Cloud Computing for Web Developers
What Exactly IS Cloud Computing?Cloud computing, as defined by Wikipedia, is "Internet-based computing, whereby shared resources, software, and information are provided to computers and other devices on demand, like the electricity grid." It essentially means that applications are actually accomplished through the use of many computers that exist online, rather than on your local computer or web server. The SETI project, which looks for extra-terrestrial life, was one of the first projects to come to public light which utilized cloud computing--using end-user's computers to analyze data that SETI compiled--via the internet. Now that same concept is being used for web applications.
Cloud computing should be thought of simply as a new client-server mechanism, one that will open up resources from multiple internet-connected devices, with lower barriers for entry. Suddenly web developers have access to hosted applications and data, along with cloud-based development services, enabling them to create web applications that have access to data and services like never before.

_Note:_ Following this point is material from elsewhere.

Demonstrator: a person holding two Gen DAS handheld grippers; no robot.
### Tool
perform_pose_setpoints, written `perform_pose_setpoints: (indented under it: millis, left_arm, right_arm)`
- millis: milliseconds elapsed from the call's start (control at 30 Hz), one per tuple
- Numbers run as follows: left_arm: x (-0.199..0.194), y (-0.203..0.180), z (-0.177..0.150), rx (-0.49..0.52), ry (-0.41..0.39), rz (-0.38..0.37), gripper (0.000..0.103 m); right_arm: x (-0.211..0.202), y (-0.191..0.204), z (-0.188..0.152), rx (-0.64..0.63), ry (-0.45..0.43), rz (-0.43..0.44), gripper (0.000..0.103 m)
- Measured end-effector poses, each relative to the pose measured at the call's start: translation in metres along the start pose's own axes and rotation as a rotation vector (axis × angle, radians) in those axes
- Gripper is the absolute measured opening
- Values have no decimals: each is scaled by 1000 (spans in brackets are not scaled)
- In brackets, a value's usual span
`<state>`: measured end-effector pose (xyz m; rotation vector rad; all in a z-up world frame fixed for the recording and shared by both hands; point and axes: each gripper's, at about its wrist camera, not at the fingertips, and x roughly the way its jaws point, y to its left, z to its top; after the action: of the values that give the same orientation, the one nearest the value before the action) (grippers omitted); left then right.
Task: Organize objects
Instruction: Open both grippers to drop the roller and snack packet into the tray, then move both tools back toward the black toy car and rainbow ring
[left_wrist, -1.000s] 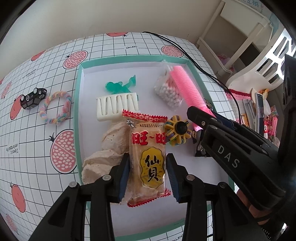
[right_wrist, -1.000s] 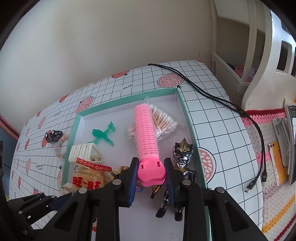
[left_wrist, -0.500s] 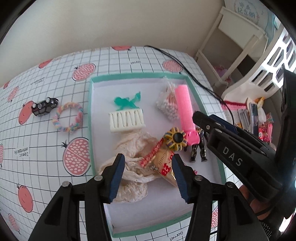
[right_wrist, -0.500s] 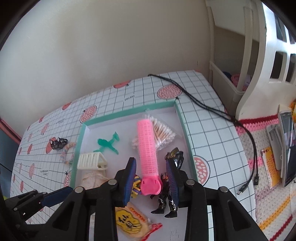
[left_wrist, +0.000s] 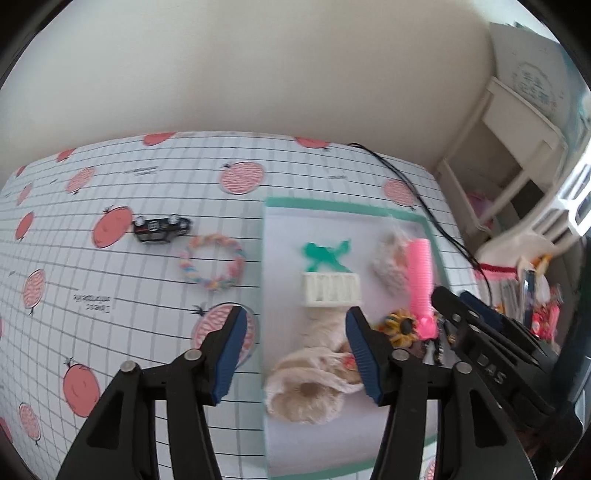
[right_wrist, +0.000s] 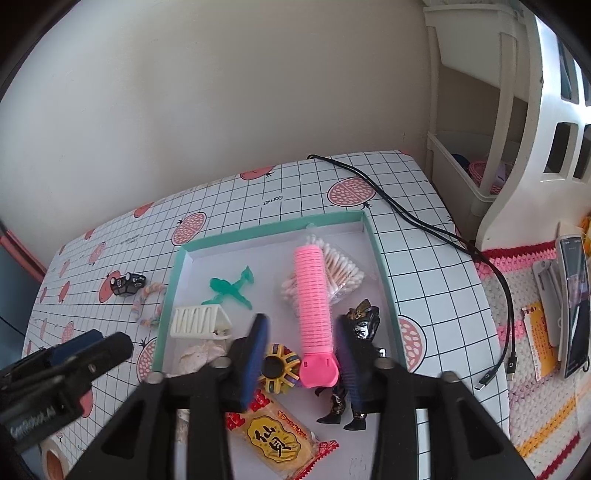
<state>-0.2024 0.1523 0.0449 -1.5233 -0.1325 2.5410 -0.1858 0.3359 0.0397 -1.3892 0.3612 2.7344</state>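
A teal-rimmed white tray (right_wrist: 273, 229) holds a pink hair roller (right_wrist: 313, 291), a bag of cotton swabs (right_wrist: 341, 271), a green plastic figure (right_wrist: 231, 288), a white ribbed piece (right_wrist: 197, 321), a yellow-black spinner (right_wrist: 277, 369), a dark action figure (right_wrist: 360, 328), a cream cloth (left_wrist: 314, 387) and a rice-cracker packet (right_wrist: 277, 437). My right gripper (right_wrist: 301, 325) is open above the roller's flat end, not touching it. My left gripper (left_wrist: 295, 343) is open over the tray's (left_wrist: 343, 208) left rim, empty. A black toy car (left_wrist: 162, 229) and a braided ring (left_wrist: 212, 266) lie on the table left of the tray.
A black cable (right_wrist: 424, 221) runs across the table's right side to a plug near the crocheted mat (right_wrist: 524, 332), where a phone (right_wrist: 574, 306) lies. A white shelf unit (right_wrist: 491, 110) stands at the right. A tape roll (right_wrist: 51, 458) sits low on the left.
My left gripper let go of the rice-cracker packet, opened wide, and swung back and left. My right gripper opened off the pink roller and drew back; the roller now lies in the tray.
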Motion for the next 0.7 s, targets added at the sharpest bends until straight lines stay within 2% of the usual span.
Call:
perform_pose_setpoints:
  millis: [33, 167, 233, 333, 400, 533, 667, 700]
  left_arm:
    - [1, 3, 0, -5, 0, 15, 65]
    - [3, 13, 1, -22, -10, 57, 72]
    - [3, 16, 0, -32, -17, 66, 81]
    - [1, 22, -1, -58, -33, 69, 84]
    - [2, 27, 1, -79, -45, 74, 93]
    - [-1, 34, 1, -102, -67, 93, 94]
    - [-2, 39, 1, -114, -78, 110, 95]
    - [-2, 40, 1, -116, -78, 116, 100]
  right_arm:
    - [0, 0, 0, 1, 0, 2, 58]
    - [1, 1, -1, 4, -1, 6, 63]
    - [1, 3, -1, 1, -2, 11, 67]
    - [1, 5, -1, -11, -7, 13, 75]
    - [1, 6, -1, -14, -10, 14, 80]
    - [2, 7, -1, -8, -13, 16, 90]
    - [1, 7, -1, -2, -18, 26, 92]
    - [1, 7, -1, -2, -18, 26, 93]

Google App EngineIn terms of web development, both Google and Amazon have been on top of the game. Google's App Engine enables developers to build--and host--web apps on Google own servers, which allow for faster development and deployment processes, an easier administration process, without the need to keep up with hardware upgrades, patches or backups. The TV commercial where a web development team's client does so well in the first few minutes that their server is overwhelmed, is no longer a concern using cloud computing. Google App Engine scales along with your app, whether your app is being served to 10 users, or a million users. Getting started with App Engine is free for developers--just sign up, upload your app, and begin using it. Obviously Google offers a commercial package, but even as a free cloud service, they provide you with 500 MB of storage and 5 million pageviews a month, at no cost.

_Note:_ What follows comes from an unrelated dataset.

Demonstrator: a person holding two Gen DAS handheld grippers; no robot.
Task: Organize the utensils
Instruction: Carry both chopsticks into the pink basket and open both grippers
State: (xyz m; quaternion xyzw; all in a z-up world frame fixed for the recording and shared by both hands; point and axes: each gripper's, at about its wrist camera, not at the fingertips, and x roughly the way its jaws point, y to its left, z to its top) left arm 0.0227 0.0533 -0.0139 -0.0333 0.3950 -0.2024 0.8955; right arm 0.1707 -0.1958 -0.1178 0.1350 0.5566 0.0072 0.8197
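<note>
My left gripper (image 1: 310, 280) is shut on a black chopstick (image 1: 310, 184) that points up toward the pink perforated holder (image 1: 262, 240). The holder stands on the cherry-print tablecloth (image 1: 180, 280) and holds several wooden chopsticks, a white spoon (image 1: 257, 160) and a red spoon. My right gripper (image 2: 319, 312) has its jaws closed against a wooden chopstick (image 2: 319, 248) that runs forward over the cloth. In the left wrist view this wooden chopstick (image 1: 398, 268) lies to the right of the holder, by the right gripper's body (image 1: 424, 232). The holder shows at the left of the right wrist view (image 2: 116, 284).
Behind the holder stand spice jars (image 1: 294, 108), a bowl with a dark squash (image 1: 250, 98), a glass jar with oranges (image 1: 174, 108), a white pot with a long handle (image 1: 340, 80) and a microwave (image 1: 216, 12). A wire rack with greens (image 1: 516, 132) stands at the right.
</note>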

Amazon Web ServicesAmazon Web Services (AWS) provides many cloud services for developers, including Amazon CloudFront for content delivery, Amazon Fulfillment Service for ecommerce, Amazon CloudWatch for monitoring, Amazon Simple Storage Service (S3) for storage, and Amazon Virtual Private Cloud (VPC) for networking. Like Google, getting started with AWS is free--just sign up and start developing. Once you sign up for AWS, you will be able to obtain an Access Identifier, which is used to make web service requests from AWS.
CodeitaNow we move on to a new cloud-based development platform called Codeita. Codeita allows developers to do everything from a cloud perspective, from design, to coding to publishing, using the same web technologies that power the web today. These technologies are referred to as LAMP, which is an acronym that stands for Linux, Apache, MySQL and PHP. Codeita includes the following features:
- Auto-highlighting code editor
- In-browser page content editing
- Advanced svg image editor
- Project specific, task management
- Flexible cloud storage
- In-browser FTP publishing
Here's what Codeita looks like when you are logged in, and editing an HTML file:
Not only can you upload files from your local computer, you can create them on the spot using the online editor. You can also create and use MySQL databases on the fly, as well as open your project up to additional developers who also use Codeita. While it's still in its beta stages, the Codeita cloud service is looking very promising, and you are likely to see many other cloud-based web development platforms in the near future.
Cloud computing is here to stay, and as developers come to rely on cloud services, companies such as Microsoft and Apple will push the reality of cloud computing even further. Microsoft's Azure and Apple's iPad, which utilizes cloud-based application services heavily, are likely to drive developer demand for such services, and developers are going to be inclined to use these services, which provide enhanced performance, scalability and additional security that their own web hosts just can't provide.